## Try it
Please produce a character-exact copy of the listing that follows, omitting all images.

## Recorded data
===============

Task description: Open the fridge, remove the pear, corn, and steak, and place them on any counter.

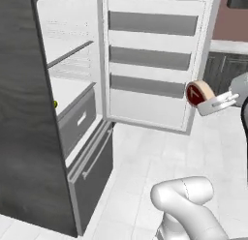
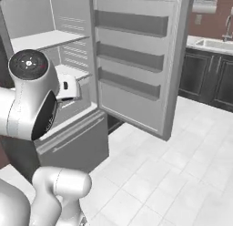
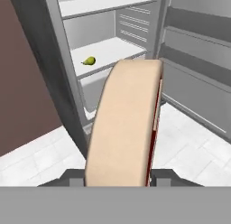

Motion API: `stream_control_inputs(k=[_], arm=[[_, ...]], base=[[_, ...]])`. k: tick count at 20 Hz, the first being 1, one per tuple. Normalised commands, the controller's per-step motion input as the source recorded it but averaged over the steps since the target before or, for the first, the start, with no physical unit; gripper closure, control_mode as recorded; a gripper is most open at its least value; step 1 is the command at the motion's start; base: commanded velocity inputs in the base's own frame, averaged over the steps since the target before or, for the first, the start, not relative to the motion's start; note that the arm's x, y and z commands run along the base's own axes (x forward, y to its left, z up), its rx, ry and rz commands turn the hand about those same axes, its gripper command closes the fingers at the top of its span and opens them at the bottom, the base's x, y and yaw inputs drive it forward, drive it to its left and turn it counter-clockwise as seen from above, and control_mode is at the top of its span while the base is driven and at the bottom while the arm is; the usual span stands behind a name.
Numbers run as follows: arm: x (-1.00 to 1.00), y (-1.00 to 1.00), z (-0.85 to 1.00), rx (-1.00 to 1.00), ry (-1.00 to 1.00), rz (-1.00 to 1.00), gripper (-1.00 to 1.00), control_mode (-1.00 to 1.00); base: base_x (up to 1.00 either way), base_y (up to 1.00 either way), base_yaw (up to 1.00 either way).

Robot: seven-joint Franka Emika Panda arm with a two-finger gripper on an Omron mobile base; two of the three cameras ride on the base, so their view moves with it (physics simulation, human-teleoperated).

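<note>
Steak [image 1: 198,93] sits edge-on between the two fingers of the gripper [image 1: 207,104], jaws clamped on it. In the hand view its tan rim [image 3: 124,123] stands upright between the fingertips [image 3: 163,177], a red sliver showing along its right side. The held steak is outside the fridge [image 1: 29,113], in front of the open door's [image 1: 150,60] edge, above the floor. One steak. One pear [image 3: 89,61] lies on the fridge's middle shelf [image 3: 113,51], well behind the steak; from the left base view it's just a yellow-green speck [image 1: 55,104] by the fridge wall. Three door bins, grey. One drawer [image 1: 77,120] under the pear's shelf.
</note>
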Motion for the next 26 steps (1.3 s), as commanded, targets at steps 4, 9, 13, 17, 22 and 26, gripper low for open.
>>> stream_control_inputs(k=[4,9,13,17,22,26], arm=[[0.0,0.0,0.0,0.0,0.0,0.0,1.0,1.0],[0.0,0.0,0.0,0.0,0.0,0.0,1.0,1.0],[0.0,0.0,0.0,0.0,0.0,0.0,1.0,1.0],[0.0,0.0,0.0,0.0,0.0,0.0,1.0,1.0],[0.0,0.0,0.0,0.0,0.0,0.0,1.0,1.0],[0.0,0.0,0.0,0.0,0.0,0.0,1.0,1.0]], base=[[-0.73,0.06,-0.73],[-0.52,0.0,-0.77],[-0.32,-0.18,-0.77],[-0.21,-0.3,-0.78],[-0.06,-0.37,-0.8],[0.14,-0.26,-0.79]])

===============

## Solution to this problem
Task description: Open the fridge, remove the pear, corn, and steak, and place them on any counter.


Motion API: `stream_control_inputs(k=[_], arm=[[_, ...]], base=[[_, ...]])`. k: tick count at 20 Hz, the first being 1, one per tuple. Normalised commands, the controller's per-step motion input as the source recorded it but averaged over the steps since the target before or, for the first, the start, with no physical unit; gripper closure, control_mode as recorded; a gripper is most open at its least value; step 1 is the command at the motion's start; base: commanded velocity inputs in the base's own frame, averaged over the steps since the target before or, for the first, the start, not relative to the motion's start; note that the arm's x, y and z commands run along the base's own axes (x forward, y to its left, z up), its rx, ry and rz commands turn the hand about those same axes, its gripper command closes the fingers at the top of its span and opens them at the bottom, the base's x, y and yaw inputs drive it forward, drive it to its left and turn it counter-clockwise as seen from above, and control_mode is at the top of its span while the base is driven and at the bottom while the arm is; the usual span stands behind a name.
Numbers run as follows: arm: x (-1.00 to 1.00), y (-1.00 to 1.00), z (-0.85 to 1.00), rx (-1.00 to 1.00), ry (-1.00 to 1.00), rz (-1.00 to 1.00), gripper (-1.00 to 1.00), control_mode (-1.00 to 1.00); base: base_x (up to 1.00 either way), base_y (up to 1.00 either way), base_yaw (up to 1.00 either way).

Robot: seven-joint Franka Emika Panda arm with a two-finger gripper on an Omron mobile base; two of the three cameras ride on the base, so their view moves with it (physics simulation, human-teleoperated).

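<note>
Steak [image 1: 198,93] sits edge-on between the two fingers of the gripper [image 1: 207,104], jaws clamped on it. In the hand view its tan rim [image 3: 124,123] stands upright between the fingertips [image 3: 163,177], a red sliver showing along its right side. The held steak is outside the fridge [image 1: 29,113], in front of the open door's [image 1: 150,60] edge, above the floor. One steak. One pear [image 3: 89,61] lies on the fridge's middle shelf [image 3: 113,51], well behind the steak; from the left base view it's just a yellow-green speck [image 1: 55,104] by the fridge wall. Three door bins, grey. One drawer [image 1: 77,120] under the pear's shelf.
</note>
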Motion for the next 26 steps (1.3 s), as commanded, targets at steps 4, 9, 13, 17, 22 and 26, gripper low for open.
>>> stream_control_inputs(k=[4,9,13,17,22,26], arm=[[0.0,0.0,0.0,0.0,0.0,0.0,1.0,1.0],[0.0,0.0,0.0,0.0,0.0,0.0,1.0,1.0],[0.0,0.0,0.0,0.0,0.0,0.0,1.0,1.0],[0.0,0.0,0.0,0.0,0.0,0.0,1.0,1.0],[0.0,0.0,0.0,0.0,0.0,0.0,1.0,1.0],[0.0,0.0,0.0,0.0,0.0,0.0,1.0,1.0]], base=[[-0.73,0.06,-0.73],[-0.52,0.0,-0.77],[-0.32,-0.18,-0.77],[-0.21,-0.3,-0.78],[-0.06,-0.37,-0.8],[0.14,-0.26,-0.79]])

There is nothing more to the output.